During a talk with venture capital company Village Global Bill Gates admitted that he regrets that Microsoft didn’t beat Google to create the “standard non-Apple phone platform”.
In his own words,
“In the software world, particularly for platforms, these are winner-take-all markets. So the greatest mistake ever is whatever mismanagement I engaged in that caused Microsoft not to be what Android is. That is, Android is the standard non-Apple phone platform. That was a natural thing for Microsoft to win. It really is winner take all. If you’re there with half as many apps or 90 percent as many apps, you’re on your way to complete doom. There’s room for exactly one non-Apple operating system and what’s that worth? $400 billion that would be transferred from company G to company M.”
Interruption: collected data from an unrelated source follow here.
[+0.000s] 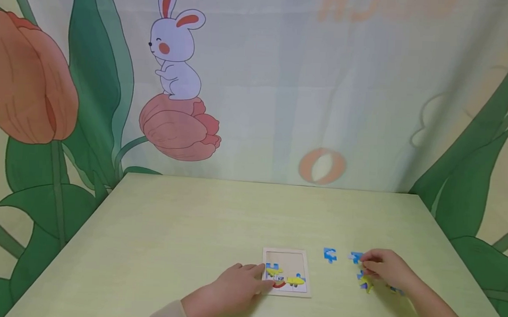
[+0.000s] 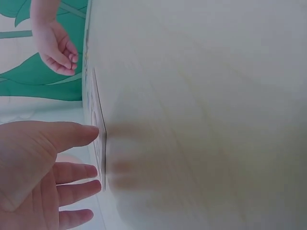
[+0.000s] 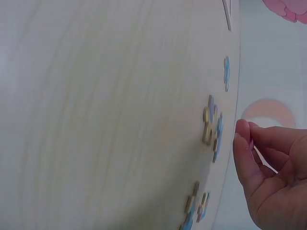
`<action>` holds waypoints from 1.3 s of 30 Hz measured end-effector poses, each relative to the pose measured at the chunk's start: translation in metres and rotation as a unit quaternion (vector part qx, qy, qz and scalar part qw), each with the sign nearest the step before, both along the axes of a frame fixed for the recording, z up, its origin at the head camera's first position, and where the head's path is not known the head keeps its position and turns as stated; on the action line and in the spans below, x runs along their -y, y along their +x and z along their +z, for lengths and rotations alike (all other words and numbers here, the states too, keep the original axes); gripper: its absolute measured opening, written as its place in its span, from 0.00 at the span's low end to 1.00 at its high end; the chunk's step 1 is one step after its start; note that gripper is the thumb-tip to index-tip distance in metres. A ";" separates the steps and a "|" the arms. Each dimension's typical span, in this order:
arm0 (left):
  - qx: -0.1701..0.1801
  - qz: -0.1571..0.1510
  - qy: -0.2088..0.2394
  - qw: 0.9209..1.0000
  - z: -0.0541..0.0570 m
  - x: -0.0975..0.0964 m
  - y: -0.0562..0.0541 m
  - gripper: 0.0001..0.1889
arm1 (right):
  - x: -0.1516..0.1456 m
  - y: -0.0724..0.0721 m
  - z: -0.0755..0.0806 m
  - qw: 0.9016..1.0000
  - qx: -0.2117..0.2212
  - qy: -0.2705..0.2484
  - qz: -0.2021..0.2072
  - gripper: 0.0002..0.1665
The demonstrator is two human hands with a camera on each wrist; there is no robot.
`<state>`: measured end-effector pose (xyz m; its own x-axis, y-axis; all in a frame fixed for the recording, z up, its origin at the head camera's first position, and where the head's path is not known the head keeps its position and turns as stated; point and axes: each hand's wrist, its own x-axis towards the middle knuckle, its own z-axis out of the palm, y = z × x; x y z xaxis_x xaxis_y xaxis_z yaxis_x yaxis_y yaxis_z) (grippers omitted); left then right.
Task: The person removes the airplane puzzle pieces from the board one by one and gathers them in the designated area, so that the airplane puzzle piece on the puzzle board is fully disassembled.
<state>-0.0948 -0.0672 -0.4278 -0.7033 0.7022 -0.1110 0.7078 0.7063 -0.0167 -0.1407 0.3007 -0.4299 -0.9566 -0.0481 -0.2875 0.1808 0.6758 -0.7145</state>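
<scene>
My left hand [image 1: 237, 288] rests at the left edge of a small wooden puzzle tray [image 1: 308, 274], its fingers fairly straight. In the left wrist view the thumb and fingertips [image 2: 79, 134] touch the tray's rim. Several fitted puzzle pieces [image 1: 295, 280], yellow, blue and red, fill the tray's lower part. My right hand [image 1: 387, 267] hovers over loose pieces on the right, thumb and fingertips brought together; no piece shows between them. Beside its fingertips lies a blue puzzle piece [image 1: 354, 257]. A yellow and blue piece [image 1: 365, 282] lies below the hand.
Another blue piece [image 1: 329, 255] lies between tray and right hand. More pieces [image 1: 395, 290] sit partly hidden under the right wrist. The pale table [image 1: 183, 221] ends at a printed curtain [image 1: 260, 107] with a rabbit and tulips.
</scene>
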 end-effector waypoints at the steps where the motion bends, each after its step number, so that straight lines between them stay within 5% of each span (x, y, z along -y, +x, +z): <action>1: -0.002 -0.004 -0.002 1.000 0.000 0.001 0.000 0.19 | 0.003 0.000 0.000 1.000 0.005 -0.005 0.001 0.09; 8: -0.004 -0.008 -0.013 1.000 -0.003 0.001 0.002 0.22 | 0.032 0.000 -0.004 0.999 0.017 -0.036 0.006 0.09; 16: 0.020 0.006 -0.036 0.999 -0.010 0.003 0.003 0.22 | 0.084 0.001 -0.015 0.986 0.001 -0.119 0.118 0.10; 29: 0.018 -0.009 -0.041 0.999 -0.002 -0.002 -0.009 0.24 | 0.155 -0.001 -0.006 0.969 -0.037 0.003 0.243 0.20; 39: 0.034 -0.018 -0.037 0.999 -0.001 -0.002 -0.011 0.24 | 0.161 0.000 -0.005 0.973 -0.030 -0.012 0.226 0.16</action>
<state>-0.1058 -0.0657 -0.4289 -0.6672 0.7144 -0.2108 0.7334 0.6795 -0.0185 -0.1408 0.1400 -0.4352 -0.8508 -0.4751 -0.2246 -0.1747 0.6588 -0.7318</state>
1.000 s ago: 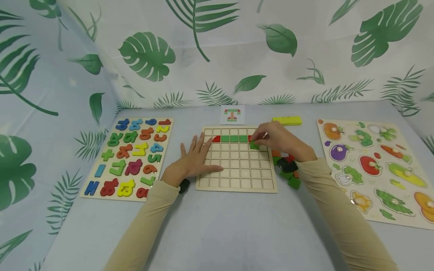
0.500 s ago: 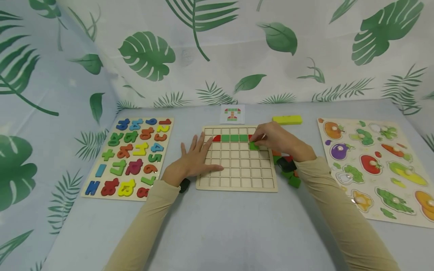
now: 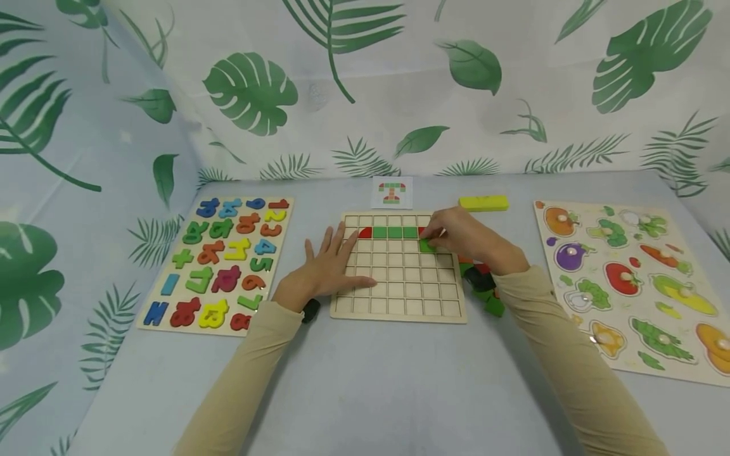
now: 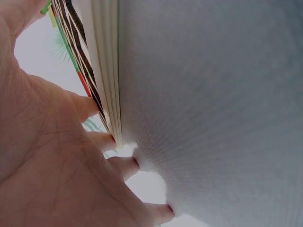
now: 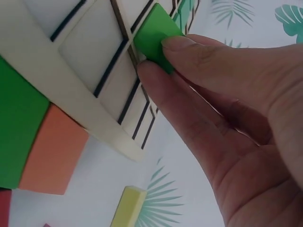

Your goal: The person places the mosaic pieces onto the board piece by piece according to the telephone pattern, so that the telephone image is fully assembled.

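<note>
A wooden grid board (image 3: 397,318) lies in the middle of the table. My left hand (image 3: 320,271) rests with spread fingers on its left side, fingertips near the top-left and the thumb over the grid. My right hand (image 3: 466,235) pinches a green square block (image 5: 154,33) between thumb and fingers, tilted at a cell in the right wrist view. In the second row sit a red rounded piece (image 3: 365,234), several green squares (image 3: 395,233) and another red piece (image 3: 422,232), partly hidden by the right fingers.
Behind the board lies a pattern card (image 3: 392,192); a yellow block (image 3: 483,203) is to its right. Loose green, orange and red blocks (image 3: 494,308) lie by the board's right edge. A number puzzle (image 3: 154,332) stands left, a vegetable puzzle (image 3: 587,218) right.
The green block has shifted only slightly in the right fingers over the same cell area. My left hand stays in place on the board.
</note>
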`<state>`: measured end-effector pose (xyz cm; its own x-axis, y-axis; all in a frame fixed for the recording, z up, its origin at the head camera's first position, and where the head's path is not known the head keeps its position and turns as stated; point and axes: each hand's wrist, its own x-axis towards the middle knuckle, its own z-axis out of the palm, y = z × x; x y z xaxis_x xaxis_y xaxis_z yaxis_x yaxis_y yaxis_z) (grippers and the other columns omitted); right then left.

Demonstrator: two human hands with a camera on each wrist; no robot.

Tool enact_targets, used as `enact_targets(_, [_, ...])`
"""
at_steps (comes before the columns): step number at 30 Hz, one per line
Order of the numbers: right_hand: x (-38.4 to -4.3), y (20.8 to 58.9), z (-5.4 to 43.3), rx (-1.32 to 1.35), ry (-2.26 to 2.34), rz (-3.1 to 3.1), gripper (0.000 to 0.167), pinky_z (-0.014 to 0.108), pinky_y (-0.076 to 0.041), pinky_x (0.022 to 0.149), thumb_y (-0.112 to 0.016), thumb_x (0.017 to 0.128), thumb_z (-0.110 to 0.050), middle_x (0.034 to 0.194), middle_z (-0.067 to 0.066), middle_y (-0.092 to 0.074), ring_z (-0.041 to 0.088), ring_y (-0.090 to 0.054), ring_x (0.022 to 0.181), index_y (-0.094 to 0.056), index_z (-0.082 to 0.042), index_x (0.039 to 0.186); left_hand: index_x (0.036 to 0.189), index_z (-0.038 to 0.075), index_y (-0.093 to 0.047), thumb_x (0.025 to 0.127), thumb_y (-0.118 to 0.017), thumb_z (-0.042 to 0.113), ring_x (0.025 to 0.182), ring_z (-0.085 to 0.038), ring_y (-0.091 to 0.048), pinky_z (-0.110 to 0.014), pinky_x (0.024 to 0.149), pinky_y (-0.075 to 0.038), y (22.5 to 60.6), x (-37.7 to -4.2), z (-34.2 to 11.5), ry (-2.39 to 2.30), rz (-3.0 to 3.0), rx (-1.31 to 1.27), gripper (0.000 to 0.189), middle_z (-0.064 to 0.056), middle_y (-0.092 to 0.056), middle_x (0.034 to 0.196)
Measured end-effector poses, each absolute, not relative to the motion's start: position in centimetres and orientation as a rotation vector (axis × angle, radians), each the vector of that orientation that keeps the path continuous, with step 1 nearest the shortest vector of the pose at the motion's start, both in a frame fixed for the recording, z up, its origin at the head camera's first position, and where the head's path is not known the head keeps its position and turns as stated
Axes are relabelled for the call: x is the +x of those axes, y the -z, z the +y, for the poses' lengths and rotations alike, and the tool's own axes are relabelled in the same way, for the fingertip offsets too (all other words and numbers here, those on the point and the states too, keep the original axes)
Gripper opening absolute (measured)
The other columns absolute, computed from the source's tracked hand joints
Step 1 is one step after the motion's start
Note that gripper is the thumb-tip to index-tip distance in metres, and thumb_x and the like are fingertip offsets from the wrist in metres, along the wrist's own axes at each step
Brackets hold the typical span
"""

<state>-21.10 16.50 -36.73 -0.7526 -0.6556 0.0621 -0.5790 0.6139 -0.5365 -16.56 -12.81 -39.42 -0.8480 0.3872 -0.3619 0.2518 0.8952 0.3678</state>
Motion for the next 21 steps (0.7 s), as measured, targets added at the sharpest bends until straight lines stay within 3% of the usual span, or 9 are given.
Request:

Many would point to Steve Ballmer as the reason Microsoft didn’t take Apple’s iPhone seriously, famously laughing at it, seeing it at the time as an overly-expensive phone that had no appeal to business users because it lacked a keyboard.
Back in the day, Microsoft had Windows Mobile and it was mostly a miniaturized version of Windows on the PC. When the iPhone arrived in 2007, followed shortly after by Google’s Android, it became clear that people prefer the all-screen OS.
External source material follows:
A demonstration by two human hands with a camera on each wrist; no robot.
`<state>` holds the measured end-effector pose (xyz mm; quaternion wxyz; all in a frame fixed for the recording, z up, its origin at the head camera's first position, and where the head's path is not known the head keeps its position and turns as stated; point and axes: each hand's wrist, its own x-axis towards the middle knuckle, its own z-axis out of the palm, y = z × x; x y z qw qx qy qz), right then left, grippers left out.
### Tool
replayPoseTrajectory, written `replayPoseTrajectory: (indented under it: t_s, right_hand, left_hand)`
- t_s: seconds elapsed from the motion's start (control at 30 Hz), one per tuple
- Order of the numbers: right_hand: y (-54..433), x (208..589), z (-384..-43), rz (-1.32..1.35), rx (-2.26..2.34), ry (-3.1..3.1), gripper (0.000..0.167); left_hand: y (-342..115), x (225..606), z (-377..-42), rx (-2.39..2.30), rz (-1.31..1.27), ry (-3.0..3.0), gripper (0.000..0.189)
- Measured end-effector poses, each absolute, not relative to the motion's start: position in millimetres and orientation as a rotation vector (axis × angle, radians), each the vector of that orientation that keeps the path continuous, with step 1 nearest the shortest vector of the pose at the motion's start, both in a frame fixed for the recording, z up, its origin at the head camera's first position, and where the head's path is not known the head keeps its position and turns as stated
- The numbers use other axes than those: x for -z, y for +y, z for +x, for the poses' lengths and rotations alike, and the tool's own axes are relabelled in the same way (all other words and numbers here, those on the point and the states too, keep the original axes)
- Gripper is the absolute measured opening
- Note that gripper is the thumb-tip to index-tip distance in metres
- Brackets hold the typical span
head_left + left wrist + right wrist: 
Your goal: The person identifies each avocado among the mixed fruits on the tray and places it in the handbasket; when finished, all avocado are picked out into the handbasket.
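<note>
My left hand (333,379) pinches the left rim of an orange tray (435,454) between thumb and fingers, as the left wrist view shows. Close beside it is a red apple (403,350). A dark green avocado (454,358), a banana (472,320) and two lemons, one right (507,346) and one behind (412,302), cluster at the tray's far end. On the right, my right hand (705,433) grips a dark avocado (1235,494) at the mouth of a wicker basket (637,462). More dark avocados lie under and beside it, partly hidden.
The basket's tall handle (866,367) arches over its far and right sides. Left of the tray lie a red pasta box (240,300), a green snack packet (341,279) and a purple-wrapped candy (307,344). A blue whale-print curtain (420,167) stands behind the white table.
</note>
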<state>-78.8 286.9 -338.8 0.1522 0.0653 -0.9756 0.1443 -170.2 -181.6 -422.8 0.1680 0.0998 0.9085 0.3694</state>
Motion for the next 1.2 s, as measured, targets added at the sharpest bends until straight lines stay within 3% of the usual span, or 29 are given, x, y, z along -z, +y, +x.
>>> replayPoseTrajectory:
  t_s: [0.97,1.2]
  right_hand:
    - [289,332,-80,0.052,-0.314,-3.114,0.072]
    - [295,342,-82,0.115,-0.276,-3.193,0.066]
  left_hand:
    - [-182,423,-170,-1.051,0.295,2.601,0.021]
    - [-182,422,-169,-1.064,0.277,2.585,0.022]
Microsoft tried to get back into the race in 2010 with the release of Windows Phone 7, but by that time it was lacking compared to Android and iOS. That combined with limited support by manufacturers and a need for another reset with Windows Phone 8 ultimately sealed the fate of the platform.
Still, it’s not all bad for Microsoft. In recent years, under the reign of Satya Nadella, Microsoft has become the most valuable company in the world, beating both Apple and Google.